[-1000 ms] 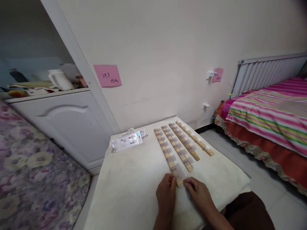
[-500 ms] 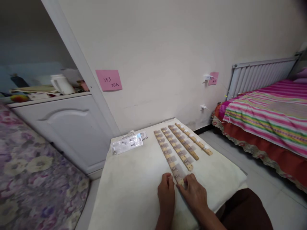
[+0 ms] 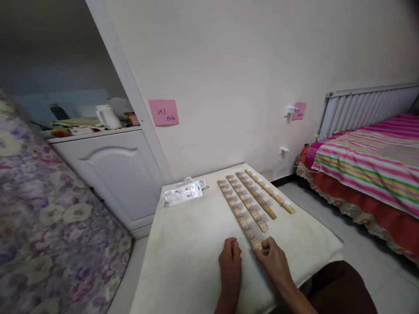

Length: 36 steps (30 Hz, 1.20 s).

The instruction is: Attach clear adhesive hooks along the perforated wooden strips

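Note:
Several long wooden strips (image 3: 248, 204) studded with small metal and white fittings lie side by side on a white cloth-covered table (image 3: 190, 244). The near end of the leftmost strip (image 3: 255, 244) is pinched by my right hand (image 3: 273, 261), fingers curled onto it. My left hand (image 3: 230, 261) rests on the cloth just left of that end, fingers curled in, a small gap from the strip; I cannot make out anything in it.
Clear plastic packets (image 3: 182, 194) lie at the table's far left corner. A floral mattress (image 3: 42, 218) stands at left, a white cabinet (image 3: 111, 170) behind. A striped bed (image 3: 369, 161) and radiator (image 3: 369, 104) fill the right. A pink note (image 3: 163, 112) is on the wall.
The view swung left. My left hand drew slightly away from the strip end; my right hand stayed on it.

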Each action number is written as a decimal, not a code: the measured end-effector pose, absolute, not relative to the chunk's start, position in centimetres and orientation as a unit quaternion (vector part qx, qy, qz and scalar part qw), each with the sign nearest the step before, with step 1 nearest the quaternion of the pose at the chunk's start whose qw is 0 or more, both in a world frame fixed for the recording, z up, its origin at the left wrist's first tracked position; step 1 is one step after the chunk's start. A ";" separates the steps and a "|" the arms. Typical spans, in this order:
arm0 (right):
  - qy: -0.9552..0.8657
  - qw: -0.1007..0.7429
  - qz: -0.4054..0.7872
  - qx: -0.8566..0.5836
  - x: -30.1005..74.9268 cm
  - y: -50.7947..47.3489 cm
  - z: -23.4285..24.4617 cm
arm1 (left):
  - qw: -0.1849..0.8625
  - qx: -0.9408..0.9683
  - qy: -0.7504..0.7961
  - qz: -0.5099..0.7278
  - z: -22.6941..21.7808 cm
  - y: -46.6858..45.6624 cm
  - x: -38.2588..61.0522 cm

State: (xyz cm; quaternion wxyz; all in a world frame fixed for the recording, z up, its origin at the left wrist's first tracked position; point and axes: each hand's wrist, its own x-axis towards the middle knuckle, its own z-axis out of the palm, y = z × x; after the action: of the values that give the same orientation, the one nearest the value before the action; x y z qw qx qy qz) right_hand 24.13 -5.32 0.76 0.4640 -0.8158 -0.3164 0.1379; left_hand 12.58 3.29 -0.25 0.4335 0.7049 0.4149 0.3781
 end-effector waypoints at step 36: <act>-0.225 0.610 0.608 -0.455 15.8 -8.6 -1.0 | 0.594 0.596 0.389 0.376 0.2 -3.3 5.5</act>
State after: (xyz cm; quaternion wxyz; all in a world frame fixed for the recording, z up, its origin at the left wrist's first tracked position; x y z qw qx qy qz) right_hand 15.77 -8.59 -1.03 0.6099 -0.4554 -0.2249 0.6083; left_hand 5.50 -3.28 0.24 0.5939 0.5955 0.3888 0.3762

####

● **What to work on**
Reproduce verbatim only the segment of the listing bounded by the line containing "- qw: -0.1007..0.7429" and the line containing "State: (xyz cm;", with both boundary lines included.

● **Written answer**
  - qw: -0.1007..0.7429
  - qz: -0.4054..0.7872
  - qx: -0.8566..0.5836
  - x: -30.1005..74.9268 cm
  - y: -50.7947..47.3489 cm
  - z: -23.4285..24.4617 cm
arm1 (left):
  - qw: -0.1849..0.8625
  - qx: -0.9408..0.9683
  - qy: -0.7504..0.7961
  - qz: -0.5099..0.7278
  - z: -22.6941..21.7808 cm
  - y: -46.6858..45.6624 cm
  - x: -38.2588..61.0522 cm

State: (xyz cm; quaternion wxyz; all in a world frame fixed for the recording, z up, its origin at the left wrist's first tracked position; point and axes: each hand's wrist, its own x-axis towards the middle knuckle, its own z-axis out of the palm, y = z × x; after the action: of the values that give the same orientation, the one nearest the value before the action; x y z qw qx qy qz) right_hand 24.13 -5.32 0.76 0.4640 -0.8158 -0.3164 0.1379; left_hand 12.58 3.29 -0.25 0.4335 0.7049 0.4149 0.3781

Work on this exercise is finished.